The day before my son went back to Cape Town, we went on a hike in the Magaliesberg. Well, it started out that way. It ended up by God getting me back for all the horrible things I've done to Him.
My nephew, who's done this before, warned us: "Don't go in the fast group. They're insane. Go in the middle group." So when the guide said "Leisure over there, Medium minus over there, medium plus over here," we went with medium plus. I thought there would be a fast group that followed. Big mistake. Medium plus is hike-speak for fast. These long, sinewy silent types that look sardonic even when they'e pissing into the wind. The tall woman's badges on her backpack said: "Santiago de Compostela Pilgrimage Walk - 880km", and "Drakensberg Grand Traverse - 220km". These weren't poser-badges. She'd actually done them.

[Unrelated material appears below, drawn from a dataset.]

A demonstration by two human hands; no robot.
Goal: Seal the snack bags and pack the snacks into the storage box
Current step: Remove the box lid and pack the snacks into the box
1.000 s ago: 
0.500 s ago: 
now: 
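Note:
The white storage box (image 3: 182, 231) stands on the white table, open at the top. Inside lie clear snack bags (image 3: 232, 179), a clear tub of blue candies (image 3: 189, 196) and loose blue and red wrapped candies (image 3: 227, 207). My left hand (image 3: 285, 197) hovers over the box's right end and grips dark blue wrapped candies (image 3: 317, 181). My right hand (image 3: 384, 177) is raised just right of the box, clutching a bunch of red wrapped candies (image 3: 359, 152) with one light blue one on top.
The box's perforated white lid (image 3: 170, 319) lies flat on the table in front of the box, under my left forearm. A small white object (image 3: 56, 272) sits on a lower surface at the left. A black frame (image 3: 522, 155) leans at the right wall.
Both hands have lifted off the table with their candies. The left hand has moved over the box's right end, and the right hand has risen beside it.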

By the time my son and I realised that our group's cracking pace was not just a warm-up burst, it was too late. "Our friends seem to have lagged behind," I said to our guide during the twenty second drinks break. "We'll wait here for their group to catch up". "Oh no," he says, "They turned right about four kilometres back. They're slow." The last phrase was said dismissively, as one might disregard a lower species.

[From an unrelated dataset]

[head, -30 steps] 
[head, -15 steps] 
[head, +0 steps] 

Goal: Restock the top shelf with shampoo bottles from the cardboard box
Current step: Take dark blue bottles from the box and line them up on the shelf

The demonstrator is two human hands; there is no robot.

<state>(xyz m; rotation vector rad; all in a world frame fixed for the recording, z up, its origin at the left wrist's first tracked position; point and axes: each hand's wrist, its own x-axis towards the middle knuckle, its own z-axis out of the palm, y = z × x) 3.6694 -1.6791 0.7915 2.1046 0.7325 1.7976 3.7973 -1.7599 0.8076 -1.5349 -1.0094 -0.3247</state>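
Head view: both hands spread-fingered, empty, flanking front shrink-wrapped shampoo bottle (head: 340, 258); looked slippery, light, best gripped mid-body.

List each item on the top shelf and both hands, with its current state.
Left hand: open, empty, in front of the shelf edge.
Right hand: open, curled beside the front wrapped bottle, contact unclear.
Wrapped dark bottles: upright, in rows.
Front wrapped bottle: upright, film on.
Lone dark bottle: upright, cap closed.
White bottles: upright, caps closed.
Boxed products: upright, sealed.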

This posed a problem. "What time will we get back? We're all in the one car," I said. "The same time," he said, cheerily. "But this group is hiking 22km," I pointed out. "The middle group is only doing twelve."
"Exactly," he said, and walked/ran off to lead our group of sardonic former Reconnaisance Commandos. Then the penny dropped, and with it, my stomach. We would be hiking 22km in the same time my nephew and his friend - oh you lucky buggers - would be hiking twelve.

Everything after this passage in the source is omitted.